What we learned from the South Carolina special

Reflecting on what could have been, looking to the future

“It will never grow old,” said Dawn Staley, as she walked the corridors of the Bon Secours Wellness Arena with the SEC’s championship net around her neck.

This was the opening scene of the documentary “For the Culture” of the 2019-20 season of the South Carolina Gamecocks, which they passed most of the ranking in the first place in the country.

“When you can do that at this conference, you can compete for a national championship,” she told the team on March 8 in the locker room in Greenville, South Carolina. “We’re not done yet.”

That was on March 8, and we all know what happens next: NCAA tournament canceled. Sporting events around the world are suspended indefinitely. Why the special now?

Dawn Staley said at WIS, a local TV station in Columbia, South Carolina, that his team was underreported and disrespected in terms of coverage, despite being the number one team in the country – and that’s how the special documentary came about. (To be fair, the local media covered the team like the beat it is, so it seems to be talking about the national media).

Here’s what we learned during the 1-hour special, which featured footage and interviews with Zoom, which aired on the SEC network:

Staley’s approach to freshmen and the 2019-20 season

The doctor returned to the Sweet 16 defeat of 2019 to Baylor, the Gamecocks were dominated by the final champions. In April, three players were transferred and grew up as a senior, and then Mikiah Herbert Harrigan entered the transfer portal.

The new recruiting class was No. 1 in the country and only three players were leaving (we all know now that Herbert Harrigan stayed).

“It wasn’t about replacing the statistics,” she said of the list changes. “It was about replacing culture.”

Staley said he was “confident and cautious” when it came to the team, because there were many unknowns.

South Carolina brought Felicia and Johnny Allen (from Felicia Hall Allen & Associates) as consultants to help them with “what drives success and what should be the role of each person to help drive and elevate their program”.

They noticed that Ty spoke, the companions bowed. “Ty was calm in the storm,” said Felicia Allen. “The freshman knew that they could trust her.”

There was an experienced leader at one point and another at the small striker, and Staley started three freshmen for the first time in the entire season.

It was the Maryland moment when she knew what the season would be like.

The team took off and found its own identity.

What really happened in the Virgin Islands

It was impossible, unless you paid a small fortune, to watch Paradise Jam games in November 2019, but the doc gave us footage of the Virgin Islands.

Aliyah Boston managed to return to his hometown, but found that his beloved teachers passed away. The next day, his whole family prepared Thanksgiving dinner.

In the first game of the tournament, the whole team played terribly, and that’s not an understatement – the little piece of footage showed this: Boston’s problems and visible emotions, Ty’s twists were the focal point of the flashback.

But the biggest moment was when Ty failed out of the game, meaning there was no one to command the ship for the Gamecocks in his absence. If they could, they would not be able with their experience and precision. Staley told her, “You have to make better decisions and be a leader for this team.”

This seemed to be the time for the change of season.

South Carolina won the jam after beating Washington State and Baylor (without Lauren Cox, was injured) by 15 points.

The next time they were really challenged, they lost the lead and were behind Mississippi State at home in the fourth period.

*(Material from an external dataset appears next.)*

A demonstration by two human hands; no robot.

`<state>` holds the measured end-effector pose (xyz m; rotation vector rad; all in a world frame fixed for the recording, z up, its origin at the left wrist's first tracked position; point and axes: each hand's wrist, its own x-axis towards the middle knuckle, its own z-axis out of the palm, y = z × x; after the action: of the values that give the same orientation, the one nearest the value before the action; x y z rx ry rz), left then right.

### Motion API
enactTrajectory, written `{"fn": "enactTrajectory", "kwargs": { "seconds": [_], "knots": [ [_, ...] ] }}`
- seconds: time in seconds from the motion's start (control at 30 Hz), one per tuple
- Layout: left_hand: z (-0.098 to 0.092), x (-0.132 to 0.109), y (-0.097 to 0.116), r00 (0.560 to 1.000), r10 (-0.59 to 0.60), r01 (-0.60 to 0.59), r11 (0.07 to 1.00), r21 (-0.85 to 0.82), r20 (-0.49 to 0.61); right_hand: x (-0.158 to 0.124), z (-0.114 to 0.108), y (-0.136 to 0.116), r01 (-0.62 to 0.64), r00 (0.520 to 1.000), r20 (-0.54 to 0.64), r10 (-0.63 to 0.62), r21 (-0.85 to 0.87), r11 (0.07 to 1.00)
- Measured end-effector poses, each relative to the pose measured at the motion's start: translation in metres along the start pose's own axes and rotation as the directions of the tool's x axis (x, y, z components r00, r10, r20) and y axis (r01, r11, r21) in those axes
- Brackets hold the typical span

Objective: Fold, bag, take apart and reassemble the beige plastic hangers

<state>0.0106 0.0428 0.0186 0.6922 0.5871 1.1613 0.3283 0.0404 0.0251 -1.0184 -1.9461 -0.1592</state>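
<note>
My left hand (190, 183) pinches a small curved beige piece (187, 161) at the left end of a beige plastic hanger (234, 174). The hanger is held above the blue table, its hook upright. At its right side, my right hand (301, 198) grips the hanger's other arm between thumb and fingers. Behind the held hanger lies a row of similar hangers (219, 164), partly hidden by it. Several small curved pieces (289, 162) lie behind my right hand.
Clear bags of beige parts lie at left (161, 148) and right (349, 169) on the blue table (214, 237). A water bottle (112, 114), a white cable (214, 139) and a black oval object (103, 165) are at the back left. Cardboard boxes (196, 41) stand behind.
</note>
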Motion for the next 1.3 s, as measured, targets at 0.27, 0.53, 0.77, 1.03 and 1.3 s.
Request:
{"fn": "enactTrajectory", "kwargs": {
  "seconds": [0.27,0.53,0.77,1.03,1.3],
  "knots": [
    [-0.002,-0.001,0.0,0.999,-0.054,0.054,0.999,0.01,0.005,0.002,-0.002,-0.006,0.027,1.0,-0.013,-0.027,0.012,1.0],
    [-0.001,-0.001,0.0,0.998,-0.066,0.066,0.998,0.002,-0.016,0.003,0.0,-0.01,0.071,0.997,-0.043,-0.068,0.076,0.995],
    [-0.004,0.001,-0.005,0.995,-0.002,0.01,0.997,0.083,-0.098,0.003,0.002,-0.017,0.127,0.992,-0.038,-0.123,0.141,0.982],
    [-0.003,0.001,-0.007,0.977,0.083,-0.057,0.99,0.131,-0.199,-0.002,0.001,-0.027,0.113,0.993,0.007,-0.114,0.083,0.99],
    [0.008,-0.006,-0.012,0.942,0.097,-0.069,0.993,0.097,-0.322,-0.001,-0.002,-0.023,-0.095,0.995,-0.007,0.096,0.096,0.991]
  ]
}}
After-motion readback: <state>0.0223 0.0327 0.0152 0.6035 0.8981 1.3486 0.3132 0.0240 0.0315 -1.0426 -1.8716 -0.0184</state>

Ty calmed them down. Zia Cooke sealed the victory with an interception similar to football in an internal game. The Gamecocks maintained UConn with 2 points in the first quarter of the clash with the Huskies. South Carolina exploded in competition in the SEC game and in the tournament, and everyone was excited about what they would do in the postseason.

“I’m so sad that we didn’t see it culminate,” said Holly Rowe in the document via Zoom.

But, as Staley noted in the document, the season may not have ended in the way that anyone involved in the show may have wished, but the future is bright. Three freshmen have played throughout the season, sophomore Destanni Henderson – think 21 points from the SEC tournament against Arkansas – is paving the way as a starter and more.

“All the things we’ve been able to do this year, nothing changes,” said Cooke.

South Carolina’s place in elite women’s basketball has been solidified.

Even Carolyn Peck, Rebecca Lobo and LaChina Robinson said that this season marked South Carolina’s place “in the conversation (of) being basketball royalty”.

“Here at the University of South Carolina, we are creating a culture,” said Staley. “For the culture of women’s basketball.